Fig. 1 Schematic representation of (a) 2-aminopyridine (2-AP) and (b) 3-aminopyridine (3-AP).

The first absorption band in the near-UV region of 2-AP and 3-AP corresponds to a π* ← π electronic transition. The 0–0 band origin of the S₁ ← S₀ electronic transition was found to be at 33471 cm⁻¹ (298.8 nm) for 2-AP^27–33 and 33050 cm⁻¹ (302.6 nm) for 3-AP.^29,34 In a high-resolution, rotationally resolved S₁ ← S₀ electronic spectrum of 2-AP at ∼299 nm, a lifetime of ∼1.5 ns was estimated from the Lorentzian linewidth of individual rotational lines.³⁵ This time constant of 1.5 ns is consistent with the measured fluorescence lifetime of ≤2 ns for the bare 2-AP molecule in the gas phase^30,36 and the estimated value for the S₁ origin level in a time-delayed two-color photoelectron spectral study using picosecond laser pulses with 100 ps time intervals.³⁷ Later on, in two femtosecond time-resolved pump–probe mass spectroscopy studies, lifetimes of 1.5 ns and 11 ps were derived for the S₁ state origin and vibrational levels of 0.81 eV above the origin, respectively.^38,39 The direct time-resolved studies of the excited-state dynamics of 3-AP are scarce. It was reported that the lifetime of the S₁ state (v = 0) of 3-AP is about 0.4 ns.³⁷

An intersystem crossing (ISC) process from the S₁ to the T₁ electronic state was revealed in the time-delayed two-color photoionization photoelectron spectral study.³⁷ The corresponding photoelectron signal which was assigned to ionization from the T₁ state to the ground state (D₀) of the 2-AP cation clearly shows a rise with a maximum delay of 5 ns employed. In addition, the involvement of the T₂ or the T₃ state was eliminated based on a combined consideration of the values of the electronic energies, the configuration interaction calculations (the electronic overlap between the molecular orbitals of the excited state neutrals and the ions) and the observed photoelectron spectra. In a previous theoretical study of 2-AP, Fang and coworkers carried out ab initio calculations to identify the contributions from the possible radiative and nonradiative channels of the S₁ state.⁴⁰ Their calculations showed an ultrashort nonradiative process (internal conversion (IC) to the ground state through the S₁/S₀ conical intersection (CI)) for the S₁ state of 2-AP, involving a ring deformation reaction pathway on the S₁ state potential energy surface (PES). They also pointed out that the calculated lifetime of the S₁ state is very sensitive to the barrier height along the reaction path of the ring deformation.
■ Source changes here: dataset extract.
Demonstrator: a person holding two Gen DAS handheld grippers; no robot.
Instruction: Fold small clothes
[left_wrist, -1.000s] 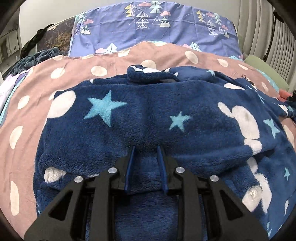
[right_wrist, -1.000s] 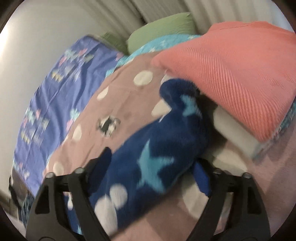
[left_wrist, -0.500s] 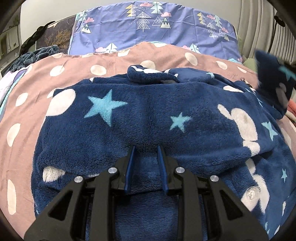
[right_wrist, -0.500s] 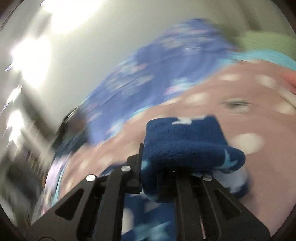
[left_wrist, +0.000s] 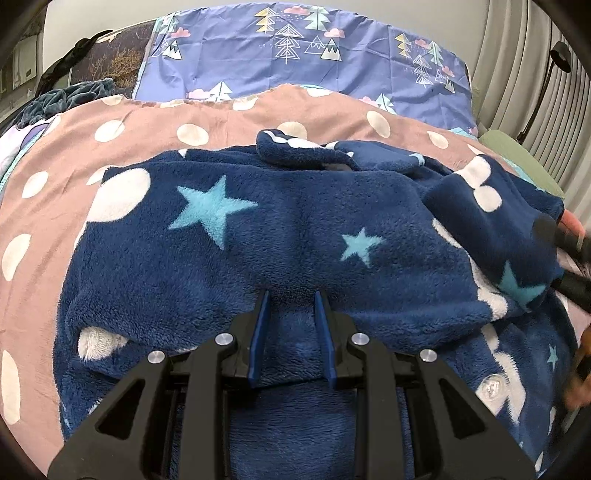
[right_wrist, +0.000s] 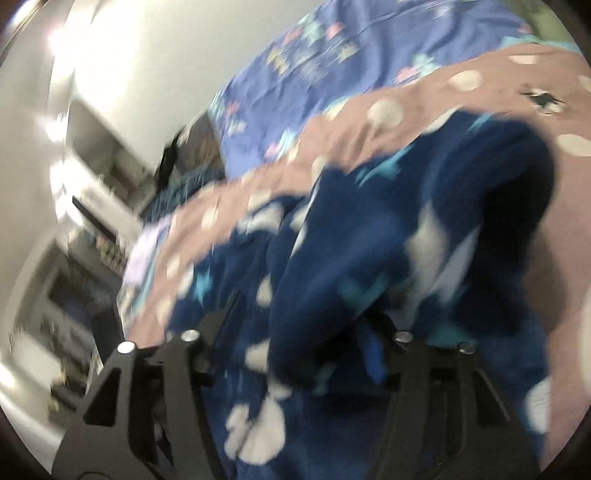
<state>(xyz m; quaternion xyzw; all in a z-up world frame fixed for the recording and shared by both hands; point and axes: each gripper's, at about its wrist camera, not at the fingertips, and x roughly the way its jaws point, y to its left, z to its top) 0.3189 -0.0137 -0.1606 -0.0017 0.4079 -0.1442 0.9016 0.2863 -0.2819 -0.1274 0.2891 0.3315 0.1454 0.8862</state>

In this paper, we present a femtosecond time-resolved photoelectron imaging (fs-TRPEI) study of the S₁(¹ππ*) state decay dynamics of 2-AP and 3-AP in a broad pump wavelength range. The clear pump wavelength dependence of the decay dynamics is analyzed in detail and the substitution position effects on the S₁ state decay dynamics are also discussed. This study provides a comprehensive picture of the S₁ state decay dynamics of 2-AP and 3-AP.

II. Experimental

The fs-TRPEI experiment was carried out on a velocity map imaging (VMI) spectrometer⁴¹ and the detailed experimental methods have been described in our earlier publications.^22,42 So only a brief description of the key features will be given here. Both the 2-AP and 3-AP samples were a white crystalline solid purchased commercially from Macklin (98% purity for 2-AP and 99% purity for 3-AP) and used directly without further purification. The sample was heated to 50 °C, mixed with about 2 bar of helium carrier gas and expanded supersonically into a high vacuum source chamber via a pulsed Even-Lavie valve operating at 1 kHz. The seeded molecular beam entered the interaction chamber of the VMI spectrometer through a 1 mm skimmer (Beam Dynamics Inc., Model 1) located 40 mm downstream from the nozzle orifice.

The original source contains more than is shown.